Today he has contacted me saying this problem is between me and the carrier (which is also eBay's thinking unfortunately), he thinks I should just refund his whole £77 now and deal with the carrier myself.
I have replied that I am not happy to do anything at all until the carrier has had a chance to respond. his money is safe (eBay/paypal have it) but that he has made the situation much worse than it need have been by signing for it 'undamaged' and so he needs to wait and see.
*IF* the carrier pays out then he will get his money back of course, but if not then I intend to argue that he should have refused the delivery, failing that he could have accepted but marked it as 'packaging severely damaged, contents not inspected'.
I think the most likely outcome is eBay will give him his money back and I will be left to argue with eBay and possibly fight with the carrier using info from this thread (thanks) regarding signatures being about delivery, not condition. I may lose that too. :(
I have seen the inside of so many delivery vans that not matter how well the items were packed they would have arrived damaged.

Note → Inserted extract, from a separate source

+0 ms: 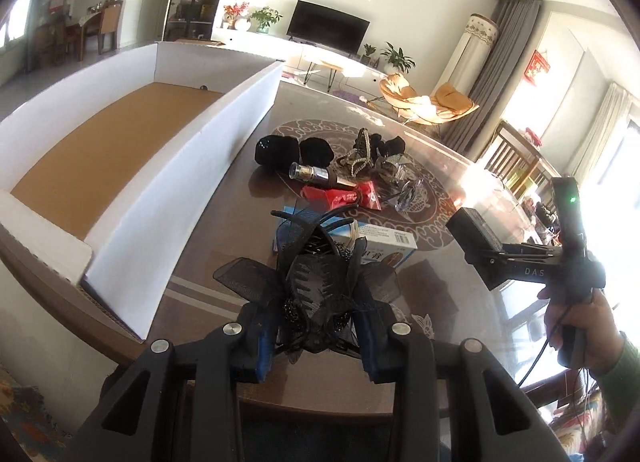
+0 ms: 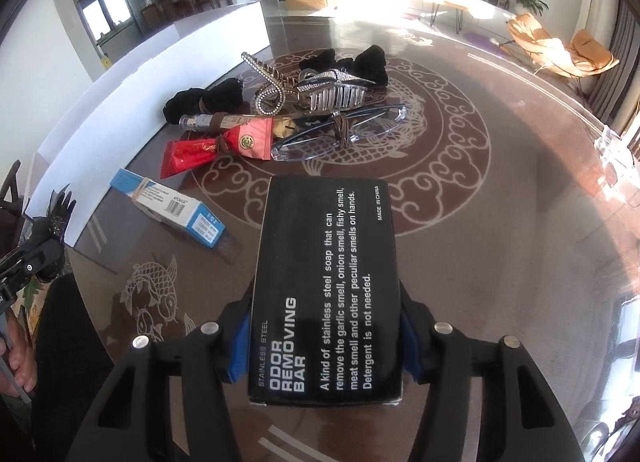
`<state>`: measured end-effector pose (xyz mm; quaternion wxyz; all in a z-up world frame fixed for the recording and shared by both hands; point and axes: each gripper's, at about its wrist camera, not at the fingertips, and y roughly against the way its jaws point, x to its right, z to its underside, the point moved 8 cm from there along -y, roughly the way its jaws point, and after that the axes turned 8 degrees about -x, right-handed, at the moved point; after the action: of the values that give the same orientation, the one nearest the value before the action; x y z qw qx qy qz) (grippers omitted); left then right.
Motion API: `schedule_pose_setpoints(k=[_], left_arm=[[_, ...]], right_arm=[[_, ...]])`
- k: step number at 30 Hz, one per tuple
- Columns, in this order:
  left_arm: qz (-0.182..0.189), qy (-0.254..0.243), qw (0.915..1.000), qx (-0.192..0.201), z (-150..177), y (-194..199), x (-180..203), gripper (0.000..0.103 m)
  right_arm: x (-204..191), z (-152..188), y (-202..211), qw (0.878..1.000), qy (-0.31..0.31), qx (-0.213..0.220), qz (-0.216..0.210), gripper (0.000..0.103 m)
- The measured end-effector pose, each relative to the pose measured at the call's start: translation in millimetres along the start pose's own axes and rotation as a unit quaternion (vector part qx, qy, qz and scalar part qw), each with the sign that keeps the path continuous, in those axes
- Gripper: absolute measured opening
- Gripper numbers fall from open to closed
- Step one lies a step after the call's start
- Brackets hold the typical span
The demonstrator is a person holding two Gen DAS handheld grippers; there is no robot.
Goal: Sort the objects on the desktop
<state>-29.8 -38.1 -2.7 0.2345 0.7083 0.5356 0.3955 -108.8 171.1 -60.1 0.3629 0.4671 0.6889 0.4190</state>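
My left gripper (image 1: 316,338) is shut on a black mesh bow hair claw (image 1: 316,290), held above the dark table near the white box (image 1: 192,166) with a brown cardboard floor. My right gripper (image 2: 324,342) is shut on a black box (image 2: 326,282) printed "Odor Removing Bar", held above the table; it also shows in the left wrist view (image 1: 478,246). On the table lie a blue-and-white carton (image 2: 172,212), a red packet (image 2: 216,148), a small bottle (image 2: 204,122), clear glasses (image 2: 340,138), rhinestone hair claws (image 2: 320,88) and black fuzzy scrunchies (image 2: 208,100).
The round table (image 2: 500,202) has a glass top with a koi pattern and its edge runs close on the right. The white box's long wall (image 2: 132,102) borders the pile on the left. Chairs, a TV and plants stand beyond.
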Motion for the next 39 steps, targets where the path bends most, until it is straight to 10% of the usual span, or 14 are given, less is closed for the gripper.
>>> schedule_pose_setpoints(k=[12,21,30,39], left_arm=[[-0.127,0.06,0.9899,0.017,-115.5,46.5,-140.0,0.034],[-0.198,0.097,0.9732,-0.064,-127.7,-4.6,-228.9,0.038],[-0.245,0.118,0.9573,-0.098,-110.7,-22.8,-256.4,0.069],[-0.213,0.102,0.9709,-0.04,-104.1,7.3,-194.0,0.069]], right_arm=[[-193.6,-156.6,31.8,0.984,0.113,0.073,-0.117,0.059],[-338.4,-216.8,-58.9,0.971,0.198,0.025,-0.128,0.059],[-341.5,-204.8,-94.6,0.967,0.244,0.013,-0.079,0.086],[-286.5,-175.6,-42.9,0.967,0.231,0.068,-0.086,0.087]])
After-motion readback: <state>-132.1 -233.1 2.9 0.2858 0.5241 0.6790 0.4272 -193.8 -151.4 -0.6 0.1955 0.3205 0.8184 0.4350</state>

Night Freight, the same company who delivered our fireworks years ago, were delivering a corner wall cupboard for an MFI kitchen that didn't turn up with the rest of the kitchen.The back of the van looked like a bomb had gone off in there. The driver was stepping on parcels, throwing them around trying yo find what he was looking for. When he did find it he threw it from the front of the van, over some other parcels, to the back door. Surprise surprise it was damaged
oh, and just to amuse you guys, I also sold an old mini on the same day for £107, the buyer drove 326 miles each way to collect, taking a total of approx 14 hours and said "Absolutely brill purchase so pleased very friendly and helpful"
I've seen that too, I once saw a PO van 'loaded' by ramming a giant wheelie-bin full of parcels into a bar bolted to the floor for exactly this purpose - the wheels hit the bar, the whole thing tips over and most of the parcels land in the back of the van...
He said he was going to restore it! I had offered to remove the plates and VIN if all he needed was the ID I could have posted that (surprisingly legal to do)
Yeah, pretty much all of the scrap yards in that area have two high stacks. The car I was taking a brake caliper off was on top of another which made things a lot easier (apart from nearly getting brake fluid all over me).
Yards around here you're not allowed to climb on or around the stacks. They make you take an employee with you to do it. They told my old man it has to do with their insurance.
If they're stacked more than two high, an employee has to get what you're after. You're not even allowed near the stack. You have to stay at least twenty-five feet away while they get what you came after.